EX-10.50 5 ex10_50.htm EXHIBIT 10.50 ex10_50.htm


Exhibit 10.50
 
January 29, 2010

Mr. Ray Kolls
13809 Tributary Court,
Davidson, NC 28036


Dear Ray:

Reference is made to your Amended and Restated Employment Agreement with Orthofix Inc. (the “Company”), dated December 6, 2007 (the “Agreement”).  As you and the Company previously agreed and determined on November 3, 2009, you will cease to serve as an officer and employee of the Company as of the close of business on March 31, 2010 (the “Separation Date”).  This letter serves to memorialize the terms that you and the Company have previously agreed regarding your cessation of employment on the Separation Date.  All terms described herein are subject to you continuing to work for the Company until the Separation Date.  In the event that you voluntarily leave the employ of the Company prior to the Separation Date, the agreements described in this letter shall be null and void and your resignation from the Company shall be treated in accordance with the terms of the Agreement.

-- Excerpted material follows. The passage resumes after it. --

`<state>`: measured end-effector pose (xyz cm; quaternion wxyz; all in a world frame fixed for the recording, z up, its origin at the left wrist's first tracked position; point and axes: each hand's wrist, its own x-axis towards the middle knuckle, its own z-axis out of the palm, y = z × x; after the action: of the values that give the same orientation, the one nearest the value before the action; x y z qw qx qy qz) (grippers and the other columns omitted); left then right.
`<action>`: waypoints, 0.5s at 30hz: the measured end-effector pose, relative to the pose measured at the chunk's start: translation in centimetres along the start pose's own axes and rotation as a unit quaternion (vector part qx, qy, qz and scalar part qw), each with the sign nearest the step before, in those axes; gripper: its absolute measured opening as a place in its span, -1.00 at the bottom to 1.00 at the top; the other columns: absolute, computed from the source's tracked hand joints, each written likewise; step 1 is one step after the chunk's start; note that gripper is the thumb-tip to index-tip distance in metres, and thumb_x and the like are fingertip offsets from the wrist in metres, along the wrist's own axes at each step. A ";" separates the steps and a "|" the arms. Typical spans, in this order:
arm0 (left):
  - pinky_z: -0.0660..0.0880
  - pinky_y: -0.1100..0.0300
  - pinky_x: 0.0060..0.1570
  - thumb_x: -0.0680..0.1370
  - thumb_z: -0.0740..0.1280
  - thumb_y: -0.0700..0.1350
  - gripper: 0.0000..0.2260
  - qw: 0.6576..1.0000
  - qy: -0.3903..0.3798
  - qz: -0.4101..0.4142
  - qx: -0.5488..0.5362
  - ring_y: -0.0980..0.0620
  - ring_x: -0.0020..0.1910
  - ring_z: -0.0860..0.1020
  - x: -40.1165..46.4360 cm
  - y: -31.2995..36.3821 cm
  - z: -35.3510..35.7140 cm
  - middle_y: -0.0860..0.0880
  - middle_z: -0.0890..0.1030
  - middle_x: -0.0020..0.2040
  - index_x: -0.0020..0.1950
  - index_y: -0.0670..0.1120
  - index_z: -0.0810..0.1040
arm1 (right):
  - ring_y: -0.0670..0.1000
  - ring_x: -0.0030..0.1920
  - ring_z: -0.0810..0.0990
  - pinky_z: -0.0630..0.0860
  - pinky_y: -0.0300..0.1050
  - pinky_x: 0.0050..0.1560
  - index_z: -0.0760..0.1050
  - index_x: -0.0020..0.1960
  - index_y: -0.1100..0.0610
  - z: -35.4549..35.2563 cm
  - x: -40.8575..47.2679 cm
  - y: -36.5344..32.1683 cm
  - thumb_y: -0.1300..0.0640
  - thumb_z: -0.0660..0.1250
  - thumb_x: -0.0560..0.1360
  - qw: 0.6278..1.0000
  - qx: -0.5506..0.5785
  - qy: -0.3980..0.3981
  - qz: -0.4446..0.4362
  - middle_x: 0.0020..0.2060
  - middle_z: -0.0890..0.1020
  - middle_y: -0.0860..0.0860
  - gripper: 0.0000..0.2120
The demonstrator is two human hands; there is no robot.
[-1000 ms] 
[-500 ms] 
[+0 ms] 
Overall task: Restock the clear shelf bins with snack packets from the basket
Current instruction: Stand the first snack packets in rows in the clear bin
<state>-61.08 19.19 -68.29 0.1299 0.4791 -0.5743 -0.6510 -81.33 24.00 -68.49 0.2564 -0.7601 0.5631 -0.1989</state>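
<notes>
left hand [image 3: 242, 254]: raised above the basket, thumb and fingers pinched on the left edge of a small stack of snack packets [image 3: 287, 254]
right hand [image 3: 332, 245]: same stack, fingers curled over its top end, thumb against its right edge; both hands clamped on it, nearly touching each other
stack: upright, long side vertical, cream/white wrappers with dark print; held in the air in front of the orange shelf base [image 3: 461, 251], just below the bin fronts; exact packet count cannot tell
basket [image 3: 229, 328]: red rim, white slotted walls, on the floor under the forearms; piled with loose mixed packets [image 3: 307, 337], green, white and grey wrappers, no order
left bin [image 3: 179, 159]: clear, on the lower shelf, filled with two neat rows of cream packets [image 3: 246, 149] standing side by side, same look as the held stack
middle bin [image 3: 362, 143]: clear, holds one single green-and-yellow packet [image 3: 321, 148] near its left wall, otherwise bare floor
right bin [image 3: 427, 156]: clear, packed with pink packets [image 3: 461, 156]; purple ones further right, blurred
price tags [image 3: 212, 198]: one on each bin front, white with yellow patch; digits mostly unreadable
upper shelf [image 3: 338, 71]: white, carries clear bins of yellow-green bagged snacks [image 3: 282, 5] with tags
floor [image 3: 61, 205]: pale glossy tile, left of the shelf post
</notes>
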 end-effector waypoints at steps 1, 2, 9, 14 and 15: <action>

As agreed, your cessation of employment on the Separation Date shall be treated as a termination without “Cause” pursuant to Section 4.5 of the Agreement, and this letter shall serve as a “Notice of Termination” by the Company as defined under Section 4.8 of the Agreement.  Until the Separation Date, you will be paid your regular salary, the Agreement will remain in effect, and you will continue to serve as an employee of the Company (as well as in your capacity as Senior Vice President, General Counsel and Corporate Secretary of the Company and Orthofix International N.V.), all as required by and set forth in the Agreement.

As provided in your Agreement, this termination on the Separation Date entitles you to the following on or after the Separation Date:

 
·
A cash severance payment in an amount equal to the “Base Amount” as defined in the Agreement, as set forth in Section 5.1(b) of the Agreement (the “Severance Payment”);

 
·
The ability to continue certain welfare benefit plans until the earlier of the date that is twelve (12) months following the Separation Date (the “One Year Anniversary Date”) or the date that you secure coverage from new employment (the “New Coverage Date”), as set forth in Section 5.1(d) of the Agreement; and

 

 

 
·
Accelerated vesting of your stock options and an extended post-termination exercise period as set forth in Section 5.1(c) of the Agreement.

In addition, you and the Company agree that notwithstanding anything to the contrary in the Agreement, and in consideration of the mutual agreements being made pursuant to this letter, (i) prior to the Separation Date, you will receive your bonus for the 2009 calendar year (which we expect to be approximately $145,000), payable in the ordinary course at the same time bonuses are paid to other executives of the Company, (ii) “Base Amount” for purposes of calculating the Severance Amount described above shall equal $435,000, (iii) you will not be entitled to a pro rata bonus payment for the 2010 calendar year, and (iv) your right to receive reimbursement of outplacement services, as set forth in Section 5.1(e) of the Agreement, shall be reduced from $25,000 to $13,000.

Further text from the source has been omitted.